On Fri, 11 Apr 2008 16:26:11 -0700 Yinghai Lu <yhlu.kernel.send@gmail.com> wrote:

> I can not kexec RHEL 5.1 from 2.6.25-rc3 later
> 
> caused by:
> commit 89d694b9dbe769ca1004e01db0ca43964806a611
> Author: Thomas Gleixner <tglx@linutronix.de>
> Date:   Mon Feb 18 18:25:17 2008 +0100
> 
>     genirq: do not leave interupts enabled on free_irq
> 
>     The default_disable() function was changed in commit:
> 
>      76d2160147f43f982dfe881404cfde9fd0a9da21
>      genirq: do not mask interrupts by default
> 
>     It removed the mask function in favour of the default delayed
>     interrupt disabling. Unfortunately this also broke the shutdown in
>     free_irq() when the last handler is removed from the interrupt for
>     those architectures which rely on the default implementations.

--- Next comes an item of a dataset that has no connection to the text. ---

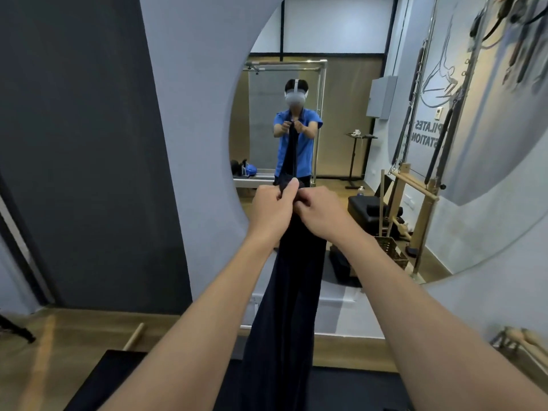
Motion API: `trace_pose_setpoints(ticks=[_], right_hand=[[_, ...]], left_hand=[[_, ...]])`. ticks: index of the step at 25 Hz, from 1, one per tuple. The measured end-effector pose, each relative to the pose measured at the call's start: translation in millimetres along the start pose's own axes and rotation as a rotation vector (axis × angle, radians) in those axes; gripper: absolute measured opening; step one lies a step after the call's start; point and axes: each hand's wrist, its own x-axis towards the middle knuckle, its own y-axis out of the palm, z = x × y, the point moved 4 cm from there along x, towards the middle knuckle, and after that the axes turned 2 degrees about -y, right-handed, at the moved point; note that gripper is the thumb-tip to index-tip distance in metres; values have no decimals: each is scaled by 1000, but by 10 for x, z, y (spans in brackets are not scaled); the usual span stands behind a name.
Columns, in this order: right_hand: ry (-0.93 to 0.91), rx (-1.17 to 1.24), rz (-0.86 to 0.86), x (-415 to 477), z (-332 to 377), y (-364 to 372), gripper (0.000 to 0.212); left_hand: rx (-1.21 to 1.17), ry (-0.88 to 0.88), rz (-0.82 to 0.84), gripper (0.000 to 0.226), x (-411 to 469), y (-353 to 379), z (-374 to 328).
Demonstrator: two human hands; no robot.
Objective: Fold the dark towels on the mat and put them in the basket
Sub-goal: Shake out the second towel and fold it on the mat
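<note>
Wood floor (74,330), 1 mirror (341,93) far, 1 mat (355,387) near; 1 dark towel (284,307), L grip (272,209) & R grip (320,213) pinch its top.

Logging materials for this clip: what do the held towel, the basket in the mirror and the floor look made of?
Towel: dark navy cloth, matte and soft; it hangs in long limp folds. Basket: brown open lattice, perhaps wicker or moulded plastic; too small to tell. Floor: wood-grain planks with a slight sheen, timber or laminate.
</note>
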Motion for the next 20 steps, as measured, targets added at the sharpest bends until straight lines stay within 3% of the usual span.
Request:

Now we
>     can end up with a enabled interrupt line after the last handler was
>     removed, which can result in spurious interrupts.
> 
>     Fix this by adding a default_shutdown function, which is only
>     installed, when the irqchip implementation does provide neither a
>     shutdown nor a disable function.
> 
>     [@stable: affected versions: .21 - .24 ]
> 
> 
> 
> for MSI, default_shutdown will call mask_bit for msi device. so all mask bits will
> left disabled after free_irq.
> then if kexec next kernel that only can use msi_enable bit.
> all device's MSI can not be used.
> 
> So try to restore MSI mask bits that is saved before using msi in first kernel.
> 
> Signed-off-by: Yinghai Lu <yhlu.kernel@gmail.com>
> 
> Index: linux-2.6/arch/x86/kernel/io_apic_64.c
> ===================================================================
> --- linux-2.6.orig/arch/x86/kernel/io_apic_64.c
> +++ linux-2.6/arch/x86/kernel/io_apic_64.c
> @@ -2003,6 +2003,14 @@ static void set_msi_irq_affinity(unsigne
>  }
>  #endif /* CONFIG_SMP */
>  
> +static void msi_shutdown(unsigned int irq)
> +{
> +	struct irq_desc *desc = irq_desc + irq;
> +
> +	msi_restore_mask_bits(irq);
> +	desc->status |= IRQ_MASKED;
> +}

I wonder if only x86_64 needs this treatment.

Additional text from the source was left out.